Work item: The result should be every line of the listing that holds the word "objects".

Supplied entries:
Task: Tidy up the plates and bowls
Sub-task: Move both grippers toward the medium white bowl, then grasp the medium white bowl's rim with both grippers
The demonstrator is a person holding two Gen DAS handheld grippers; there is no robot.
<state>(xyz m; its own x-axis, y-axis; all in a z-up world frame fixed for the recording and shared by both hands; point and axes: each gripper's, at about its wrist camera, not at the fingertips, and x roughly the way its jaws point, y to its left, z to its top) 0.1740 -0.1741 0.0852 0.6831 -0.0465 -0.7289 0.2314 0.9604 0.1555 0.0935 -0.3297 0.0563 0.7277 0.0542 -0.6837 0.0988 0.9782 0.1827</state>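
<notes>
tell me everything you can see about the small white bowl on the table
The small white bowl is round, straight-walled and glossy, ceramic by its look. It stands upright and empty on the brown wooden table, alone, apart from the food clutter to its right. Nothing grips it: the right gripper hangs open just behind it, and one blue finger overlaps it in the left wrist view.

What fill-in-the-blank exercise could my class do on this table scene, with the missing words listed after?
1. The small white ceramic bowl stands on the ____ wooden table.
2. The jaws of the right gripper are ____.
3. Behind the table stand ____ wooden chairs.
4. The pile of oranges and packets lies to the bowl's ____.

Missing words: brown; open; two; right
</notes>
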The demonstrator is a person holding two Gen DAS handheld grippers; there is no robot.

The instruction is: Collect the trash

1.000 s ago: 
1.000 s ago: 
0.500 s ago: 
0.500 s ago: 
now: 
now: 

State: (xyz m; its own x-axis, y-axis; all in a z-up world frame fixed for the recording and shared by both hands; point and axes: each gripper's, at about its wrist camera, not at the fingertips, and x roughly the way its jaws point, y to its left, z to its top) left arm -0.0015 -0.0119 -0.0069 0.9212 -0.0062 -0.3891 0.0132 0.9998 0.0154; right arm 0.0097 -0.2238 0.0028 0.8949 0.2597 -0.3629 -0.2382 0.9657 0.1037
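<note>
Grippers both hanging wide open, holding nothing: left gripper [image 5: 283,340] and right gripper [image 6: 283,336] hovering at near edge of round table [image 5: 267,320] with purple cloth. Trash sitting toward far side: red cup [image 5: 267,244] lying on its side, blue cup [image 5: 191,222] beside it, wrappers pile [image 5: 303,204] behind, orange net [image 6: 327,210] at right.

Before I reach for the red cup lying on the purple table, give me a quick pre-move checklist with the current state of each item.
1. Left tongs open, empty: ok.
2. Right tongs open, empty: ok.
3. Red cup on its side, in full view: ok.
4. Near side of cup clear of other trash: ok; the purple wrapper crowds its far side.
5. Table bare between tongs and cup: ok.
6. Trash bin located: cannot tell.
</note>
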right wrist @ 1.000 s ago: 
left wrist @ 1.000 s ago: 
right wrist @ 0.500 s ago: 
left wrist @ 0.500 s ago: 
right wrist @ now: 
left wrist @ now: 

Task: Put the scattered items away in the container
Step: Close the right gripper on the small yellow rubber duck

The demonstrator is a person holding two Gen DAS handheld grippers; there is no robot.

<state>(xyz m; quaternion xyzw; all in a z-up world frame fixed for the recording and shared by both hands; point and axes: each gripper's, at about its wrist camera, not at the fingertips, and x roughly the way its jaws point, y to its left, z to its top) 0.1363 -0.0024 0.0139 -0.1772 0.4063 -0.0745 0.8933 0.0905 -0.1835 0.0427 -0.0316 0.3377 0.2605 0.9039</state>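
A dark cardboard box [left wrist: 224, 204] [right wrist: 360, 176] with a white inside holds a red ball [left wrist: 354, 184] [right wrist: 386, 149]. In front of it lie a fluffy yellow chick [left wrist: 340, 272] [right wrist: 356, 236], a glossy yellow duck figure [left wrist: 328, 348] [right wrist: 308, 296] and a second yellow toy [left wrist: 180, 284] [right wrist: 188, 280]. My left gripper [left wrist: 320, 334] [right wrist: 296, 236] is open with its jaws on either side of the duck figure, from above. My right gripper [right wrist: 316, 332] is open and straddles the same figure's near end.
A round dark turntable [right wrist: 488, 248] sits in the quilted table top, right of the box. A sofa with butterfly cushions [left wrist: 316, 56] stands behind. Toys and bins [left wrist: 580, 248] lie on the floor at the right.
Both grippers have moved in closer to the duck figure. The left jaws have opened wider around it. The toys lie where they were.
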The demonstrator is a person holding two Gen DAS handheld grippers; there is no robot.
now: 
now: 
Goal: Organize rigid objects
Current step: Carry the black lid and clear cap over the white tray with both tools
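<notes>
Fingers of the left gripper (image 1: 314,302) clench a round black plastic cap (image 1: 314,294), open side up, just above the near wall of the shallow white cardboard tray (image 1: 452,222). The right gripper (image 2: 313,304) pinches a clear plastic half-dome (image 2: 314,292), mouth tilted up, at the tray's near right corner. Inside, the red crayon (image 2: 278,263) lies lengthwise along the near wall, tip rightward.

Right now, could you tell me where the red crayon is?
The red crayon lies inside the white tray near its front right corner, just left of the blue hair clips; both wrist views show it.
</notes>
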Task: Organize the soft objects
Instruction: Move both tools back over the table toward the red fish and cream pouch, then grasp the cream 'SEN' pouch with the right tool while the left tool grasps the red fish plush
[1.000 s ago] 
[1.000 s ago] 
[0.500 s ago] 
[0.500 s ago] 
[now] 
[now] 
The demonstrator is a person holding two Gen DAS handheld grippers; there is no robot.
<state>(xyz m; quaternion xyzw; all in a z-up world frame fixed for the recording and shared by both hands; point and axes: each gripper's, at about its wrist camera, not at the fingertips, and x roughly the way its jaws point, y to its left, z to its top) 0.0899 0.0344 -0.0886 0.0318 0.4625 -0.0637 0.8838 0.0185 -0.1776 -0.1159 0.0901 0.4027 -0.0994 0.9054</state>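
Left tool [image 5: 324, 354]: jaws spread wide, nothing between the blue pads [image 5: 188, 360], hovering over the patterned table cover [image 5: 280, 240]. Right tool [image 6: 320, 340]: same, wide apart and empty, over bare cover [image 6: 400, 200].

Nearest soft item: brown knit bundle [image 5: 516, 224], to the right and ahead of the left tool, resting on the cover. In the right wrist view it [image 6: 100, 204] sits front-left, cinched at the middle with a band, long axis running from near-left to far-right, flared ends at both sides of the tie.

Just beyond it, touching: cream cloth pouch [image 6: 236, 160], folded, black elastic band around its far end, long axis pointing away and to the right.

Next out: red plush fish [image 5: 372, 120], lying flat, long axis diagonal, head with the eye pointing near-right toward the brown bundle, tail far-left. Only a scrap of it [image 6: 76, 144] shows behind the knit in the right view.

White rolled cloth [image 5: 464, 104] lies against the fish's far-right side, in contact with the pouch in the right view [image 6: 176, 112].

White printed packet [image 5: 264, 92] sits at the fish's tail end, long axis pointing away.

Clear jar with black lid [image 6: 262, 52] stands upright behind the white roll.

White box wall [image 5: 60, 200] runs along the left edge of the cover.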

Exercise response:
Goal: Organize rigid objects
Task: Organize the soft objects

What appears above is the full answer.